Lots of people turning out to vote in #Sloviansk. But many seem unsure what they are actually voting for, independence or federalisation— Harriet Salem (@HarrietSalem) May 11, 2014
Isaac Webb reports in the Kyiv Post that more referendums in the east may follow. "Oleksiy Chmilenko, the leader of the Luhansk separatist group People’s Front, told Interfax Ukraine on Sunday that his rebels hope to 'create a unified space, a united state with Donetsk and in the future probably with Dnipropetrovsk, Kharkiv, and other regions, which may follow our example.'"
The Kremlin said the results of the referendum should be implemented. “Moscow views with respect the expression of the will of the people of the Donetsk and Luhansk regions and expects that the practical implementation of the outcome of the referendums will be carried out in a civilized manner without any recurrence of violence, through dialogue between representatives of Kiev, Donetsk and Luhansk,” the Kremlin said in a statement on Monday.
Gazprom is strong-arming Ukraine. The Russian gas giant is now claiming that Ukraine owes $22 billion. As recently as March, Gazprom executives said the country owed only $2 billion. The $20 billion increase is entirely political.
The EU will expand its list of sanctioned individuals and entities. “Two Crimean companies and 13 individuals have been added to the sanctions list,” BBC reports.

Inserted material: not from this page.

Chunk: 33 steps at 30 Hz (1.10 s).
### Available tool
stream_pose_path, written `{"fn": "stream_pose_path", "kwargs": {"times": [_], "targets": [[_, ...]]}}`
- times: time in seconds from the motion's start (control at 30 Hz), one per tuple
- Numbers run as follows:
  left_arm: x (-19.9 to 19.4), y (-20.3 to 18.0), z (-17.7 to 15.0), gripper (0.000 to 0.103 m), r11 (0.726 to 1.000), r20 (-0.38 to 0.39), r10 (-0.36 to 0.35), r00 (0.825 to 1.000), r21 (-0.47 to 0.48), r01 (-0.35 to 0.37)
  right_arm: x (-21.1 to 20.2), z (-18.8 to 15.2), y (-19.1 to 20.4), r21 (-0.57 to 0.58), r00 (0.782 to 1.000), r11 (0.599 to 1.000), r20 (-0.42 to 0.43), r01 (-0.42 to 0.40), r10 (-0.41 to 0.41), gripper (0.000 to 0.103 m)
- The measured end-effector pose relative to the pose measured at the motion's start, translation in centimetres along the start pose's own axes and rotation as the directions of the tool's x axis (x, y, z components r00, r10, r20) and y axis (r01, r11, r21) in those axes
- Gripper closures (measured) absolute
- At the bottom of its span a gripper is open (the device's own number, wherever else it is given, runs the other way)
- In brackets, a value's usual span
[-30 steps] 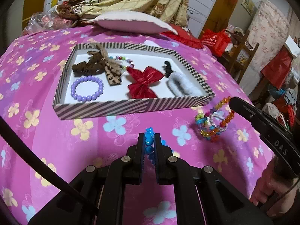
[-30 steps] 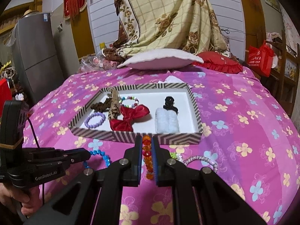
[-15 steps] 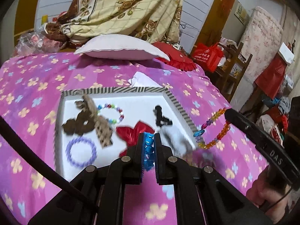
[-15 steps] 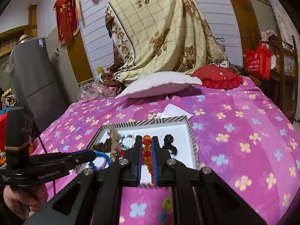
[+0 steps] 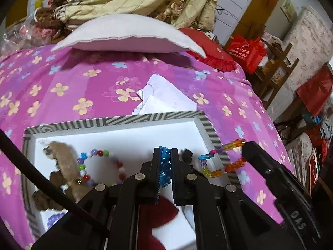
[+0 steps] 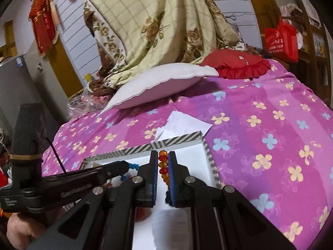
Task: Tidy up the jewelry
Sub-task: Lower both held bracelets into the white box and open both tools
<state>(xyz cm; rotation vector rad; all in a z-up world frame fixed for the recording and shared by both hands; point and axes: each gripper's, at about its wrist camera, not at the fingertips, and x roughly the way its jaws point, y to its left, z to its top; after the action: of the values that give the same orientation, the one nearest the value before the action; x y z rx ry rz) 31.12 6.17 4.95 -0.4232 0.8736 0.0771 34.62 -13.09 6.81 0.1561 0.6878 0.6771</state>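
My left gripper [image 5: 165,153] is shut on a blue bead bracelet [image 5: 165,166] and holds it above the white inside of the striped tray [image 5: 158,117]. My right gripper [image 6: 162,156] is shut on an orange and multicolour bead bracelet [image 6: 163,169], also above the tray [image 6: 177,140]. That bracelet [image 5: 220,162] hangs from the right gripper's tip in the left wrist view, over the tray's right rim. The left gripper [image 6: 122,167] with the blue beads [image 6: 133,166] shows in the right wrist view. In the tray lie a multicolour bead bracelet [image 5: 100,166], a brown hair tie [image 5: 62,166], a purple bracelet [image 5: 54,218], a red bow [image 5: 158,212] and a black piece [image 5: 187,154].
The tray sits on a pink flowered bedspread [image 5: 83,83]. A white paper [image 5: 164,98] lies just behind the tray. A white pillow [image 5: 129,35], a red cushion [image 6: 237,62] and a draped yellow blanket [image 6: 158,25] are at the back. Shelves and red bags [image 5: 245,52] stand right.
Both grippers have lifted their bracelets off the bedspread and moved forward over the tray. The tray now fills the lower part of both views.
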Motion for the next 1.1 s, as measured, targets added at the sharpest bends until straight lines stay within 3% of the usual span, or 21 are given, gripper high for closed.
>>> {"fn": "stream_pose_path", "kwargs": {"times": [0.1, 0.27, 0.37, 0.6, 0.73, 0.87, 1.0, 1.1], "targets": [[1.3, 0.9, 0.1, 0.103, 1.0, -0.02, -0.009, 1.0, -0.018, 0.008, 1.0, 0.9, -0.6, -0.002, 1.0, 1.0, 0.01, 0.024, -0.024, 0.093], [2.4, 2.4, 0.0, 0.103, 0.998, -0.048, 0.058, 0.997, -0.016, -0.059, 4.0, 1.4, -1.2, 0.014, 0.998, 0.999, -0.038, 0.051, -0.051, 0.093], [2.3, 3.4, -0.1, 0.103, 0.996, -0.042, 0.081, 0.996, -0.032, -0.082, 6.7, 0.7, -1.2, 0.034, 0.992, 0.999, -0.125, 0.011, -0.007, 0.093], [2.8, 5.2, -0.9, 0.102, 0.986, -0.096, 0.15, 0.984, -0.058, -0.156, 9.0, -0.8, -0.4, 0.055, 0.978, 0.998, -0.203, -0.024, 0.035, 0.091], [2.0, 5.4, -1.1, 0.095, 0.985, -0.084, 0.15, 0.985, -0.071, -0.156, 8.4, -0.9, -0.7, 0.061, 0.981, 0.998, -0.195, -0.011, 0.023, 0.08], [0.5, 5.7, -1.4, 0.094, 0.981, -0.07, 0.17, 0.983, -0.088, -0.176, 7.1, -0.7, -0.9, 0.063, 0.982, 0.998, -0.191, 0.004, 0.009, 0.078], [-3.3, 5.9, -2.2, 0.094, 0.978, -0.035, 0.181, 0.983, -0.101, -0.183, 3.6, -1.2, -0.8, 0.07, 0.987, 0.997, -0.16, 0.025, -0.013, 0.077], [-7.8, 5.8, -3.8, 0.09, 0.977, 0.016, 0.18, 0.983, -0.115, -0.178, 0.1, -2.1, -0.8, 0.07, 0.993, 0.996, -0.115, 0.047, -0.039, 0.066]]}}
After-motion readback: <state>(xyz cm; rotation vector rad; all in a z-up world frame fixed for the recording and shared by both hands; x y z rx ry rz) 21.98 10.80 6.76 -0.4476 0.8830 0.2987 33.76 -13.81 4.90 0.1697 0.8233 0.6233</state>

Meanwhile, France is refusing to go back on a $1.2 billion military contract with Russia. Under the terms of the 2011 deal, France is to build two Mistral helicopter carriers for Russia; 1,000 French jobs are dedicated to the project, Yahoo News reports.
Former Ukrainian President Viktor Yanukovych called for Ukraine to cease its anti-terror operation in the east in a statement on Monday. "Ukraine has come to resemble Germany under the reign of Hitler," he said.
Over the past four years, Russia has increased its military spending 80 percent, and “spending on the special services and police has gone up 50 percent,” Paul Goble reports. The increase in defense expenditure coincided with significant cuts to education and health care spending, and, Goble writes, indicates that the Kremlin has been preparing for military conflict—or at least repression at home—for years.
Timothy Snyder writes on how the Kremlin is deploying the language of fascism and its emerging alliance with the European far right in this week's issue of The New Republic. One of the many absurdities of the situation, he writes, is that "Separatists in the Ukrainian east, who, according to a series of opinion polls, represent a minority of the population, are protesting for the right to join a country where protest is illegal. They are working to stop elections in which the legitimate interests of Ukrainians in the east can be voiced. If these regions join Russia, their inhabitants can forget about casting meaningful votes in the future." Far right politicians in the E.U. are expected to make significant gains in the upcoming European Parliament elections. Dan Bilefsky reports on the increasing prominence of the extreme right in Europe.